● What to do
Your answer is every line of the material below in which the string "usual" occurs.

● Data below

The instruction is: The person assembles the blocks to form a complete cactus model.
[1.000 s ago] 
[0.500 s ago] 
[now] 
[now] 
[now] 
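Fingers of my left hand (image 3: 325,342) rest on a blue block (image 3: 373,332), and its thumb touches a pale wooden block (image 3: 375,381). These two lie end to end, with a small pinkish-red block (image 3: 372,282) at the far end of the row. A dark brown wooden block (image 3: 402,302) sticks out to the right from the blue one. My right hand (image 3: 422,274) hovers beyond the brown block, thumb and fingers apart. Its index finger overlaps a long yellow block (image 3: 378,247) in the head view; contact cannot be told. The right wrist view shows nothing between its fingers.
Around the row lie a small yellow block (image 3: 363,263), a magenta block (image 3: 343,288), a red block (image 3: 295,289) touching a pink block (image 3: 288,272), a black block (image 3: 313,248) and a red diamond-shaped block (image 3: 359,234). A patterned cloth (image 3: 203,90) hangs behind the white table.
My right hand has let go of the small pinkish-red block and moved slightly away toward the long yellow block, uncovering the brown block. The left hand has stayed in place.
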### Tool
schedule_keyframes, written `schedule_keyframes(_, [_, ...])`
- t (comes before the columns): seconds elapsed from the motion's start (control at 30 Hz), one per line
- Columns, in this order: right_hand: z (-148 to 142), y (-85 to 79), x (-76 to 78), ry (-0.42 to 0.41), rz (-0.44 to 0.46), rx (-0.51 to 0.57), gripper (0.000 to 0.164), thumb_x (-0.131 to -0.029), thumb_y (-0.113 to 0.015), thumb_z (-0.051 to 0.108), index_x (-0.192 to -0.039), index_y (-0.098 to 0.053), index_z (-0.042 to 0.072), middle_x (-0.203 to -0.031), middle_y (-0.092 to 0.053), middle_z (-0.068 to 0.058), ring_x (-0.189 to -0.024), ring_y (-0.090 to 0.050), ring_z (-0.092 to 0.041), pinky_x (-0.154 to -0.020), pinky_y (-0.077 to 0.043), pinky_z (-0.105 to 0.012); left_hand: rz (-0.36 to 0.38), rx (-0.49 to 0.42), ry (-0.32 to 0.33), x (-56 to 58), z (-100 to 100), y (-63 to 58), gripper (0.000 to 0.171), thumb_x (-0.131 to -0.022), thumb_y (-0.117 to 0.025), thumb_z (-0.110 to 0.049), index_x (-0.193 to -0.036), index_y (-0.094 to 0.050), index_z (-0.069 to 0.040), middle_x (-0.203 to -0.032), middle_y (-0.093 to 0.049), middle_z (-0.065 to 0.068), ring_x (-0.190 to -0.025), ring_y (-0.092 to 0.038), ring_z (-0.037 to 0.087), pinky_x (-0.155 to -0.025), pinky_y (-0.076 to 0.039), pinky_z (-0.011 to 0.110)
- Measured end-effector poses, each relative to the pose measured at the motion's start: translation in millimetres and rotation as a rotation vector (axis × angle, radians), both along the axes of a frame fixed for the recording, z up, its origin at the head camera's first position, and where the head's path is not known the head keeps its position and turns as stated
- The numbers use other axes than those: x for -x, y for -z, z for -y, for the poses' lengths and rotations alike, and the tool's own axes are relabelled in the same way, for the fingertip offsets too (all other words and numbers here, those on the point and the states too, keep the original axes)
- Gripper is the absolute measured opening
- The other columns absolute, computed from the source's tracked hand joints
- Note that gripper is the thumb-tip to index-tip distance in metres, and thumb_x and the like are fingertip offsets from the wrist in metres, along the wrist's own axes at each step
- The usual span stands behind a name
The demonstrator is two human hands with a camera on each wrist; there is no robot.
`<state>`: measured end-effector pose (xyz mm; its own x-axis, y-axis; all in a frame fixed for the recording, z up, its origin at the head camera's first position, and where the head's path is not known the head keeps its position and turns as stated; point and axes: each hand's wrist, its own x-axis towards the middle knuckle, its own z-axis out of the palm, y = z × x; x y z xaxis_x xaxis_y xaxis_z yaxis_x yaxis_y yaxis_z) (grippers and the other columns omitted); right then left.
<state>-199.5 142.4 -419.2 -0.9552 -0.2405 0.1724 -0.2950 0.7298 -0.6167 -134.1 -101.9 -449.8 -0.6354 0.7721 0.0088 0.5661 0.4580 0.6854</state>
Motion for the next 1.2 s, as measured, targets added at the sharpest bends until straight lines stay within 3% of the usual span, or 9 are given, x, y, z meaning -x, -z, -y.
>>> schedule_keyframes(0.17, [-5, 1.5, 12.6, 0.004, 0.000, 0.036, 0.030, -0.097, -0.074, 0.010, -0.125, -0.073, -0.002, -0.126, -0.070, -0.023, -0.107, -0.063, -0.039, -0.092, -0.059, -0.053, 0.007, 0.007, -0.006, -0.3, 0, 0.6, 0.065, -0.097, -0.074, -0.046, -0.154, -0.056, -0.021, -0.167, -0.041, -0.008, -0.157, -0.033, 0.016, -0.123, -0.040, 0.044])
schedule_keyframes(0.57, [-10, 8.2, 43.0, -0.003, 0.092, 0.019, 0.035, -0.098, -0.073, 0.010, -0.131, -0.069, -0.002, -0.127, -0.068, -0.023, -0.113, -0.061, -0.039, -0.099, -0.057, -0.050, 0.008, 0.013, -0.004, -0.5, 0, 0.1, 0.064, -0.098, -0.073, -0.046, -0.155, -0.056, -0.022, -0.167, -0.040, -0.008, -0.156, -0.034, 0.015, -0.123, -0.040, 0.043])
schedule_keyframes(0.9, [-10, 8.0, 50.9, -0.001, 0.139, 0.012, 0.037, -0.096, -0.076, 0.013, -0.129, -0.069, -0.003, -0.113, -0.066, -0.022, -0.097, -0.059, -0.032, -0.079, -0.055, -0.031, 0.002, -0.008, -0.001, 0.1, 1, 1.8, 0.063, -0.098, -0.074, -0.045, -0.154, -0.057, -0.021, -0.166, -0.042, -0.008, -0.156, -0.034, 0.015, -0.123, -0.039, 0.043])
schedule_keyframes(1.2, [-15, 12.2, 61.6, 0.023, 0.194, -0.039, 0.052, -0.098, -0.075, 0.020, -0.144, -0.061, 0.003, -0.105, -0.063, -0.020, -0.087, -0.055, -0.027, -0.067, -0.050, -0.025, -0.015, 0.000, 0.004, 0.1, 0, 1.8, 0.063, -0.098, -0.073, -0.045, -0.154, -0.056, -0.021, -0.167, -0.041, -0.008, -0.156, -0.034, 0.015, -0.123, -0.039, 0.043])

● Written answer
- The usual span stands behind a name
Motion for the next 1.2 s, as measured, targets added at the sharpest bends until straight lines stay within 3% of the usual span, or 9 are given, x, y, z meaning -x, -z, -y.

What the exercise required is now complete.